Fame: I'm Gonna Make It To Heaven
So someone at the Saginaw Valley State University likes me. Because I already feature on the Introduction to Information Design (Fall 2002) handout.

And now I feature - albeit in the appendix - in the handout for a paper Gary Thomson gave at the Watson Conference, University of Louisevill, on Saturday on Weblogs as Online Performance. Gary deconstructs performance theory, and applies it to student writing, and how students might regard their assignments as a "cultural performance" and "social constructs" and how weblogs can help students break out of the teacher-student power structure, when writing about popular culture. Or something.

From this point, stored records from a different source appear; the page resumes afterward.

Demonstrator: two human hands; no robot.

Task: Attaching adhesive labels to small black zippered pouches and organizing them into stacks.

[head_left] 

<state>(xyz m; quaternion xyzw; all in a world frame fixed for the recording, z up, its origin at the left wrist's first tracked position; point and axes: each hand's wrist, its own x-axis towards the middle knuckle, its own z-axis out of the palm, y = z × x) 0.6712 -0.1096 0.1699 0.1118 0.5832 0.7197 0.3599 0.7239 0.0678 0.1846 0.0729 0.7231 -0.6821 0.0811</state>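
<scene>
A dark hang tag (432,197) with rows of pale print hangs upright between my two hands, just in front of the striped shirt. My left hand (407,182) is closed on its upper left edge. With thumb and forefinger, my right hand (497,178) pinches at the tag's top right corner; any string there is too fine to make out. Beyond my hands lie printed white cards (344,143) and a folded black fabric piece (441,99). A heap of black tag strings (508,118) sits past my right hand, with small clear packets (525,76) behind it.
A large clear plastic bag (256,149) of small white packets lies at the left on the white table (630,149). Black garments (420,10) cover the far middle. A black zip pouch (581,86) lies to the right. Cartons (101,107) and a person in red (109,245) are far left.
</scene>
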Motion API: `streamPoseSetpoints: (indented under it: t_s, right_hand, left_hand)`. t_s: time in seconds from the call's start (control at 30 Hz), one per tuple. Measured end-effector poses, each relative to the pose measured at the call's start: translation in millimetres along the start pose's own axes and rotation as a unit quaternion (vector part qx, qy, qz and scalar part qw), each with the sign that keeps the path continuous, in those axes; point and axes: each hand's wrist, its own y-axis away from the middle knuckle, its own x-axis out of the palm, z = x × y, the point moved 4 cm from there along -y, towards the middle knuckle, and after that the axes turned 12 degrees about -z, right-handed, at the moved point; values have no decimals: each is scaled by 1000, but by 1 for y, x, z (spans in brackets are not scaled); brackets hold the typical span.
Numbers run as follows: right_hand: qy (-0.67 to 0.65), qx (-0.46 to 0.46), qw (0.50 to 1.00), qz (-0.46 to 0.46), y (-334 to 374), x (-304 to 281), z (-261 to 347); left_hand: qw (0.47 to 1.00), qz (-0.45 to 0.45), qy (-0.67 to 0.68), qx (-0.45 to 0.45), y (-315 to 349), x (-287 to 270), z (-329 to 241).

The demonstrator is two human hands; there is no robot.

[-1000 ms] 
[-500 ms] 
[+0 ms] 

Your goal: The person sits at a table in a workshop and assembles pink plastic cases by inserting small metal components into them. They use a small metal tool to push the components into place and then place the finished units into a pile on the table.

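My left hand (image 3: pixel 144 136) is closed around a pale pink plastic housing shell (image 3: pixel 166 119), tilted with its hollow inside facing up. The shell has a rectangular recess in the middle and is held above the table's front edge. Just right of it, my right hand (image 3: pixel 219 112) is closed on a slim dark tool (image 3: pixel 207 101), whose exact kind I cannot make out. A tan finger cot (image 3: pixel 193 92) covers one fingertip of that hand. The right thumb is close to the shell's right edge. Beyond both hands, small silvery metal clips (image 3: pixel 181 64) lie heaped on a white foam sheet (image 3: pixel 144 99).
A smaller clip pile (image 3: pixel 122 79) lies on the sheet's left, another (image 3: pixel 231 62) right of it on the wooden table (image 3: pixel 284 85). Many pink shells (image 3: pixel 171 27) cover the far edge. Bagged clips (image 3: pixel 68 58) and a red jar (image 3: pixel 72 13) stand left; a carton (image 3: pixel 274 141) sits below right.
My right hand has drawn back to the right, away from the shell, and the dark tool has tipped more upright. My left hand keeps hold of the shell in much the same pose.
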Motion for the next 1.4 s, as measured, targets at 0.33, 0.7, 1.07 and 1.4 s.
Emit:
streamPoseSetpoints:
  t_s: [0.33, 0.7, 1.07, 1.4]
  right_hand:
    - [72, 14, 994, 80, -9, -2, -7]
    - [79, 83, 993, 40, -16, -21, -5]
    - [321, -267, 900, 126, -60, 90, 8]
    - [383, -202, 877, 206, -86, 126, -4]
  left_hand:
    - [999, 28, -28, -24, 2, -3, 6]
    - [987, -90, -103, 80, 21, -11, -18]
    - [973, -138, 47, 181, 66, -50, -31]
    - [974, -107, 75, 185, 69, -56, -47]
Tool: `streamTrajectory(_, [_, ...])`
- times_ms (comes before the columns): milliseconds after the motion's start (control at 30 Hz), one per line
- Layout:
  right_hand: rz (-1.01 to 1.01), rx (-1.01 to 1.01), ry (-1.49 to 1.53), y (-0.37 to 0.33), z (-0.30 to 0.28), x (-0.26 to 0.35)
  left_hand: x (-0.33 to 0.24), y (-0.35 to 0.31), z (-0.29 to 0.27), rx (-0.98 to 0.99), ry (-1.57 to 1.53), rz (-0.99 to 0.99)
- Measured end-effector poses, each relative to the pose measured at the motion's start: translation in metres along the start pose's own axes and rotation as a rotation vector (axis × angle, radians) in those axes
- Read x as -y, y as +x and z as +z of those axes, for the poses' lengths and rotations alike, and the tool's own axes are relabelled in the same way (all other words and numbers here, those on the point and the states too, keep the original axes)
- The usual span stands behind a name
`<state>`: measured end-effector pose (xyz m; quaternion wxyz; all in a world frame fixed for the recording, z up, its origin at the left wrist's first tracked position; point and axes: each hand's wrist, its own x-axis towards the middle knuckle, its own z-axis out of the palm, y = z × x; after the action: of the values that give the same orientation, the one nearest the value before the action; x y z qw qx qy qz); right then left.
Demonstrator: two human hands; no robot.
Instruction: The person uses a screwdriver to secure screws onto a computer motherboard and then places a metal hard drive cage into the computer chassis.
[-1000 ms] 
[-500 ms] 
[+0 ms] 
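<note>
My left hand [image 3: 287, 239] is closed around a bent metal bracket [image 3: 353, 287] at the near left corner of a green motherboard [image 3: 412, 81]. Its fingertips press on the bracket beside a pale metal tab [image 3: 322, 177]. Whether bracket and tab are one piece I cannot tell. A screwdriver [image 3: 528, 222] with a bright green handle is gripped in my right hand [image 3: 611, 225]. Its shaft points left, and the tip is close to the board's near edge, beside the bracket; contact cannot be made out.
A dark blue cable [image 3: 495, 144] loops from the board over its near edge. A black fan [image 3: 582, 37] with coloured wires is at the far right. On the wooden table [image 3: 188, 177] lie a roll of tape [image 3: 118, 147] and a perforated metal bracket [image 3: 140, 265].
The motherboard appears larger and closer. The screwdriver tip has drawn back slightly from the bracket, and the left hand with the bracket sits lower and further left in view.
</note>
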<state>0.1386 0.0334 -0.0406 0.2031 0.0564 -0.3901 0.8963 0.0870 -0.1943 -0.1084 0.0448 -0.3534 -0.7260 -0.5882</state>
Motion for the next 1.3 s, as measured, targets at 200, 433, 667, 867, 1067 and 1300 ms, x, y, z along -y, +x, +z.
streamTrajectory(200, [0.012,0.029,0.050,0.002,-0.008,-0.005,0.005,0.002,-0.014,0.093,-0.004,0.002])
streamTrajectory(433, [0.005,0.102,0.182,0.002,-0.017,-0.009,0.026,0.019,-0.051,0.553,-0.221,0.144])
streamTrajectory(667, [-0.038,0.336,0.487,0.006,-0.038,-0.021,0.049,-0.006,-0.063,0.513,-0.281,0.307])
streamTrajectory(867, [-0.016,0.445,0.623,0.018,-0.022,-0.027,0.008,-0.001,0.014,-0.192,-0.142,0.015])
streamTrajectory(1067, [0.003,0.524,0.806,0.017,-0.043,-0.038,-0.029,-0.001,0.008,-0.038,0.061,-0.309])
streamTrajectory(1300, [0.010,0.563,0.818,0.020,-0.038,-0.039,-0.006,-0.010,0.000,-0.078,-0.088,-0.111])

Gary does say something that's been on my mind:

"To all these can be added performance as "all activity carried out with a consciousness of itself" (Bauman). Self-consciousness produces liminality, or the state of being in-between (ideal/actual, make-believe/real)"


And it's true; once more than two people (and you're on of them) start reading your weblog, you're unlikely to be writing "with the door shut"; everyone I know who has any kind of traffic does a "this isn't all me, y;know" rant. And people who get sudden fame - like the Guardian competition winner, scaryduck - tend to add caveats: "Everything you read here is true. Only the facts have been changed." Having a weblog is the ultimate liminality experience; you self-consciously choose what's actual, what's make-believe, and seamlessly pull the two together.

Hey, Gary, I've got an idea: why don't you make me weblogger-in-residence?